Studio album by Unleash the Archers
- Released: June 26, 2015
- Genres: Power metal; melodic death metal;
- Length: 55:33
- Label: Napalm

Unleash the Archers chronology
| Demons of the AstroWaste (2011) | Time Stands Still (2015) | Apex (2017) |

Singles from Time Stands Still
- "Tonight We Ride" Released: May 26, 2015; "Test Your Metal" Released: July 14, 2015; "Time Stands Still" Released: November 30, 2016;

= Time Stands Still (Unleash the Archers album) =

Time Stands Still is the third studio album by Canadian heavy metal band Unleash the Archers. It was released on June 26, 2015, through Napalm Records.

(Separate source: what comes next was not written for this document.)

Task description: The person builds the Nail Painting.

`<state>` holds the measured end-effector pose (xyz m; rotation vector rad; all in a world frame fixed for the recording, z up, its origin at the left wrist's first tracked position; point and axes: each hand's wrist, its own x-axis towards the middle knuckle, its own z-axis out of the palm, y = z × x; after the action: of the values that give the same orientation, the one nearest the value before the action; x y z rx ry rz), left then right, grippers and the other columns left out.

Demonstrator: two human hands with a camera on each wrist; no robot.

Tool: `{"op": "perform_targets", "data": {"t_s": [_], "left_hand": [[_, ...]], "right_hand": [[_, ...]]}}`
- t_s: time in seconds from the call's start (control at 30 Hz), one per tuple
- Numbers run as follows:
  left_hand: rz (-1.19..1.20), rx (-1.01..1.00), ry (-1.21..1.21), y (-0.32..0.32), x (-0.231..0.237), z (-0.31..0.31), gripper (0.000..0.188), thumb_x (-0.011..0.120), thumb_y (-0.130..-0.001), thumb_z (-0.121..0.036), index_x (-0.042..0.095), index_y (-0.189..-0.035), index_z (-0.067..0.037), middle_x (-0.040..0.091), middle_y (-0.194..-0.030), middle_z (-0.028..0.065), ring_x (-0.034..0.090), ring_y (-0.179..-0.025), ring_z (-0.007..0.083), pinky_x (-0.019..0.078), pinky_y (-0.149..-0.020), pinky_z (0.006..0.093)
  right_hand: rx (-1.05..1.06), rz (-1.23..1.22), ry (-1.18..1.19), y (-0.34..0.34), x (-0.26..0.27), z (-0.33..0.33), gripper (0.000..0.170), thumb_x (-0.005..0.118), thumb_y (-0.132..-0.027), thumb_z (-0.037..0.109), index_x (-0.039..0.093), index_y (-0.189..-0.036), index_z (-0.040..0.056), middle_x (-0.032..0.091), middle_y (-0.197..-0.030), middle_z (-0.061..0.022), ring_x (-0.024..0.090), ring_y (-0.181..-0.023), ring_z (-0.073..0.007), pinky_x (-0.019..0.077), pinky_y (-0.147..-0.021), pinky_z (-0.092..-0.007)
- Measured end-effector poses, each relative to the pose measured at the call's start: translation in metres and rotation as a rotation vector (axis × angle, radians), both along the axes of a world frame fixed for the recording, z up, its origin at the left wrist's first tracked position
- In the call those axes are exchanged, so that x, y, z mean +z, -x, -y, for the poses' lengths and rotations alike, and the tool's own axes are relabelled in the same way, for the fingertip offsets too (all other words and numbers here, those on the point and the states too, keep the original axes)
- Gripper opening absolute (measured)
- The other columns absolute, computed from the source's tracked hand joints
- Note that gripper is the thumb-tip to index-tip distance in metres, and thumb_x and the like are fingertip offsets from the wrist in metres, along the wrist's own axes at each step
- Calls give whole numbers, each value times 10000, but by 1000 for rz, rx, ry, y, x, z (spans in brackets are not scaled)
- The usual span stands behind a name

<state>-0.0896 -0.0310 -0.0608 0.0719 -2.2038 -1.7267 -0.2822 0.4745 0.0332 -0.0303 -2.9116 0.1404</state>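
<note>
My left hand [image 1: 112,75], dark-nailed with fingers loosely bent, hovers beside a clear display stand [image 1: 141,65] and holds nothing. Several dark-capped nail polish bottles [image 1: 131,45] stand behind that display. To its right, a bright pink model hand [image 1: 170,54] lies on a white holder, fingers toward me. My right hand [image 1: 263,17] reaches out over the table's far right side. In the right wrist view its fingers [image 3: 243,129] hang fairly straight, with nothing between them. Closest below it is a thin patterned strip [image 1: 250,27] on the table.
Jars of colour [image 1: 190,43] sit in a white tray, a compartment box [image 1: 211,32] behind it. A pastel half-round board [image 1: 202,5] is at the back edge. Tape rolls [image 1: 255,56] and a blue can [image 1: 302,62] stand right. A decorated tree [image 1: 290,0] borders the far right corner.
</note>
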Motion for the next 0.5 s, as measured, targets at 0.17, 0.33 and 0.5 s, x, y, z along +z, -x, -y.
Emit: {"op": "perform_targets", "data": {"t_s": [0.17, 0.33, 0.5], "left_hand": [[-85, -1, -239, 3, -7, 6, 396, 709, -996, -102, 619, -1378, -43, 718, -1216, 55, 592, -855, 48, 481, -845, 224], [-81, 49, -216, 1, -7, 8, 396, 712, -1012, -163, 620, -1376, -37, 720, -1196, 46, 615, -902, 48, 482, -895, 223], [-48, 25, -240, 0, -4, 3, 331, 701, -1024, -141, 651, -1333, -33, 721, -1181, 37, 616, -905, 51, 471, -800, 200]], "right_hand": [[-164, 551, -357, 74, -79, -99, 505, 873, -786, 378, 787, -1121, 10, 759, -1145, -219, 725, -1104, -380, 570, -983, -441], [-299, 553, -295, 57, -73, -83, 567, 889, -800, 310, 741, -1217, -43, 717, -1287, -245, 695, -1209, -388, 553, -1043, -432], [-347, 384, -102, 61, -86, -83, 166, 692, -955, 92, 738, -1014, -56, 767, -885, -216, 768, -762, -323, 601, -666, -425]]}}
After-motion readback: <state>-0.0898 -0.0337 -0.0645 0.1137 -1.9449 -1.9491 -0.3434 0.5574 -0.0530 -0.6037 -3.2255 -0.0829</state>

==Background and release==
In February 2015, the band announced their signing with Napalm Records. Soon after, the title, track listing and release date for Time Stands Still were revealed. The album was released in Europe on June 26 and in North America on July 10. It was originally slated for a 2014 release but was pushed back after Napalm Records signed the band. It is the first album without Brayden Dyczkowski, who had been one of the main songwriters up until he parted with the band in late 2013; he was replaced by Andrew Kingsley, who is also trained in jazz, on guitar.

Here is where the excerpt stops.